Description of the task ▸ In the data below, find every line that has the string "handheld", and copy it.

Items listed in a dataset
***

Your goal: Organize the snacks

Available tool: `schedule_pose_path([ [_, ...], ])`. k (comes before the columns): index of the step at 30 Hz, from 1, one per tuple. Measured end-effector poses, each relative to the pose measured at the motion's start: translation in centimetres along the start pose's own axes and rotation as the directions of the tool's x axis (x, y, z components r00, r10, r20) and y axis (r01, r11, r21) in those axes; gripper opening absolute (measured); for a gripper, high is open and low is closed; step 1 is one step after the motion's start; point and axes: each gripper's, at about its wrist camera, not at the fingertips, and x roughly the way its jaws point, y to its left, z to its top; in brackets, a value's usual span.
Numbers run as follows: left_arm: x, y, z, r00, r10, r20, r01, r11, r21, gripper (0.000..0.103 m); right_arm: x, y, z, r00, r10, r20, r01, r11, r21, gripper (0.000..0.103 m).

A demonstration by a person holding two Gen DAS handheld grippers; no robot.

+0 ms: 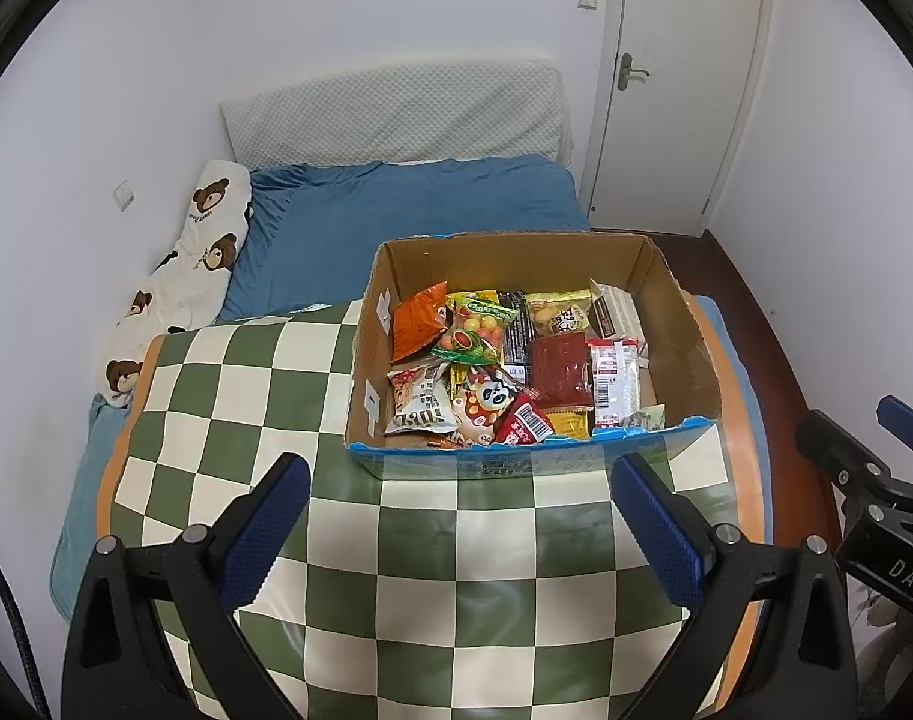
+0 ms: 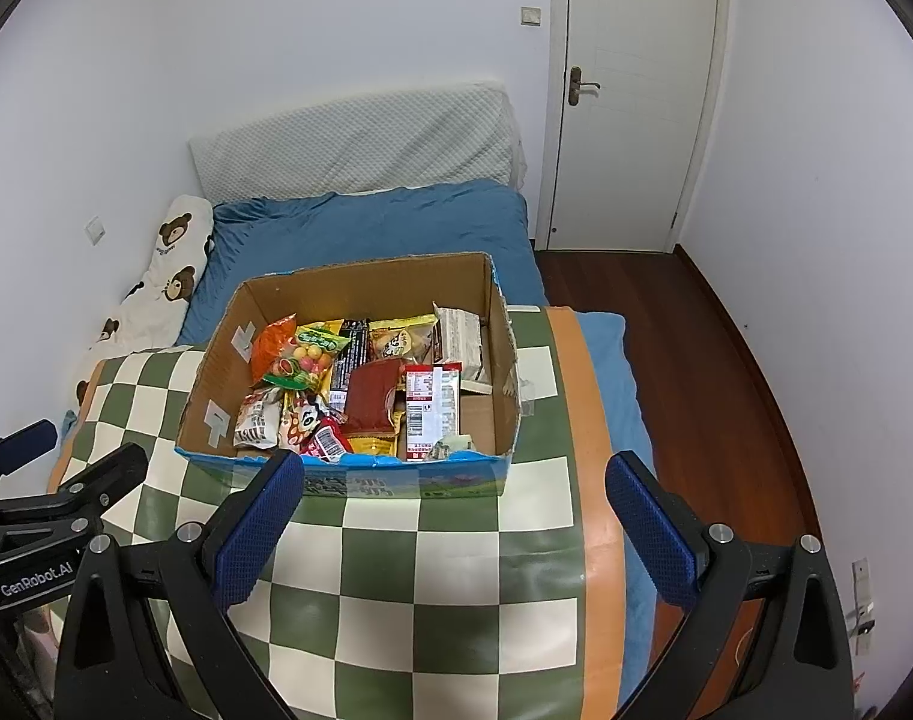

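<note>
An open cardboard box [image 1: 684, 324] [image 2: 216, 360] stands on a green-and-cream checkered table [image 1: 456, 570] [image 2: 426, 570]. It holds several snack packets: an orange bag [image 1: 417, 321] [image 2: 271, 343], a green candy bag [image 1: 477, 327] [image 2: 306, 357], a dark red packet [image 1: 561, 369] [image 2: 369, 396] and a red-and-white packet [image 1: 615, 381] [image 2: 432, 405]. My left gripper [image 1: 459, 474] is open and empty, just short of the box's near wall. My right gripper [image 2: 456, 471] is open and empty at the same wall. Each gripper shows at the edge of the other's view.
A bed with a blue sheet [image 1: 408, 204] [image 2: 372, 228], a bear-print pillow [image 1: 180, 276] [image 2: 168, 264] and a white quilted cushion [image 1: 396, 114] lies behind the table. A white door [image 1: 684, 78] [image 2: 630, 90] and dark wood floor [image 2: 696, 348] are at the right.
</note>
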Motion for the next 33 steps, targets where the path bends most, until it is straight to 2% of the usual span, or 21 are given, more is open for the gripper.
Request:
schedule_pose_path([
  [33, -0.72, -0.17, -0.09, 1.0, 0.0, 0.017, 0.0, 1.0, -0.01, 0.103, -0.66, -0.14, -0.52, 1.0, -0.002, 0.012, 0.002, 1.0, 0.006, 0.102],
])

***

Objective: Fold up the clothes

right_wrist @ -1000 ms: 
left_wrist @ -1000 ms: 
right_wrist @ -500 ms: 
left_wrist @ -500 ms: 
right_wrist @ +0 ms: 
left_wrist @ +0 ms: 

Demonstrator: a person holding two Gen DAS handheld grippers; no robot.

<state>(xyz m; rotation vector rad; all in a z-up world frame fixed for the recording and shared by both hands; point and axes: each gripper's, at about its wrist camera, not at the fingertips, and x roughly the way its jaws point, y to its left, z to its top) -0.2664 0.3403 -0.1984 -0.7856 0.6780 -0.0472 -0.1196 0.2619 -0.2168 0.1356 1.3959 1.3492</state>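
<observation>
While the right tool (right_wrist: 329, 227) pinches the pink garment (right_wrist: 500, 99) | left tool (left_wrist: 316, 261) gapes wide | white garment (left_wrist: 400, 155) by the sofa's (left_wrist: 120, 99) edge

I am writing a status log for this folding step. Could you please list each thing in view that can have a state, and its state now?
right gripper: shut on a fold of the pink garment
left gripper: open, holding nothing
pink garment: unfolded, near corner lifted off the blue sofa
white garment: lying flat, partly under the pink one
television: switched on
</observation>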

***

Solved exercise ▸
A demonstration by a person holding two Gen DAS handheld grippers; no robot.
Demonstrator: a person holding two Gen DAS handheld grippers; no robot.

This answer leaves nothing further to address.